We were still in the early days of digital media. New tools and technologies kept arriving, including smartphones, apps and social media. Each one changed how people consumed and engaged with our content, as well as what they expected from us. We had to adapt and evolve constantly, often on the fly.
A lot of people worked incredibly hard to make it happen. Late nights, weekends, and years of grinding when there was no guarantee any of it would amount to much.
I sold blogTO to ZoomerMedia in 2022. Selling something you’ve built over nearly two decades means accepting that someone else will be responsible for its future and may make decisions very different from the ones you would have made. It’s been a year now since I left, and I’ve had enough time and distance to sit down and tell this story properly. If I don’t, I’m not sure anyone else will.

My Substack starts with a summer at CNN in New York, where an unpaid internship gave me my first real taste of the media industry. It then moves to San Francisco, where I arrived just in time to watch the dot-com bubble burst, and returns to Toronto for a failed side project called Navigate the Streets before arriving at blogTO itself.
Along the way, I’ll write about the evolution of the brand Freshdaily, the publications Midnight Poutine and Beyond Robson in Montreal and Vancouver, and our first acquisition. Each had its own story, its own team, and its own challenges.
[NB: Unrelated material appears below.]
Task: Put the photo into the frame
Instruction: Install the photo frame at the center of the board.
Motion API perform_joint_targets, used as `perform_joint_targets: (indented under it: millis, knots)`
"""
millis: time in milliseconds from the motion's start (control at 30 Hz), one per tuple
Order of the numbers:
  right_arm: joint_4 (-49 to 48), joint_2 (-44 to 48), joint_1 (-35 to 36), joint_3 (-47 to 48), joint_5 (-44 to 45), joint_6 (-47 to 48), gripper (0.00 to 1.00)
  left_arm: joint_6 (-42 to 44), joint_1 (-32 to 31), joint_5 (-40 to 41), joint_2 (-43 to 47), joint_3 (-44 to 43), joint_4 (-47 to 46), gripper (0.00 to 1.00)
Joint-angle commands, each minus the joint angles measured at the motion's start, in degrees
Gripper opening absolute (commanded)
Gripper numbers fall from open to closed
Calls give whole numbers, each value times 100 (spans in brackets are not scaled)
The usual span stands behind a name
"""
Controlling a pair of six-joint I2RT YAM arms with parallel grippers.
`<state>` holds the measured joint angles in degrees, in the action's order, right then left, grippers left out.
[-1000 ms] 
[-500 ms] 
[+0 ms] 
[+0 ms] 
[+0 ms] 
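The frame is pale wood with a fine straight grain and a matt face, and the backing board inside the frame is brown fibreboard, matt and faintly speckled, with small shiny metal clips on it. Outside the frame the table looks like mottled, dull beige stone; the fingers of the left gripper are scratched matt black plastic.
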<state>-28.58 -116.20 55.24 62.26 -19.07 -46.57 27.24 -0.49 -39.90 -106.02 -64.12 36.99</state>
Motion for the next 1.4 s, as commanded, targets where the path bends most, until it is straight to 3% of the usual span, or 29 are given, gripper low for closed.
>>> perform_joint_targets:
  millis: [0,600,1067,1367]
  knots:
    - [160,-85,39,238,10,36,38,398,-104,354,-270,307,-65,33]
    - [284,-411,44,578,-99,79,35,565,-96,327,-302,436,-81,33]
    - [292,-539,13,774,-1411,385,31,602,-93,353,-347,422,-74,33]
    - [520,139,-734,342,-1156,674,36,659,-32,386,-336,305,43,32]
I grew up in Brampton, Ontario. Our house was full of magazines and newspapers, and the CBC was always on the radio. I had a Toronto Star paper route as a kid, but I didn’t know anyone who actually worked in media. There was no obvious path from where I was to where I ended up.
In high school, I was good enough at math but bad enough at English that nobody would have predicted I’d end up founding something like blogTO.
I studied business at McGill University in Montreal. It was a great time to be in the city. Rents were cheap. Quebec was still debating whether to leave Canada. I wasn’t the most gifted student, but I was curious and worked hard.
Throughout my telling of the blogTO story, I will do my best to recognize the many talented people who made meaningful contributions over the years. These posts are as much a celebration of what they accomplished as they are a record of what happened. Building a digital media brand from nothing is hard. Most of our competitors didn’t make it. The fact that blogTO did is something worth recognizing.
I apologize in advance if your name isn’t mentioned. It’s not intentional. The full list of people who were part of this story would run well into the hundreds. Probably thousands.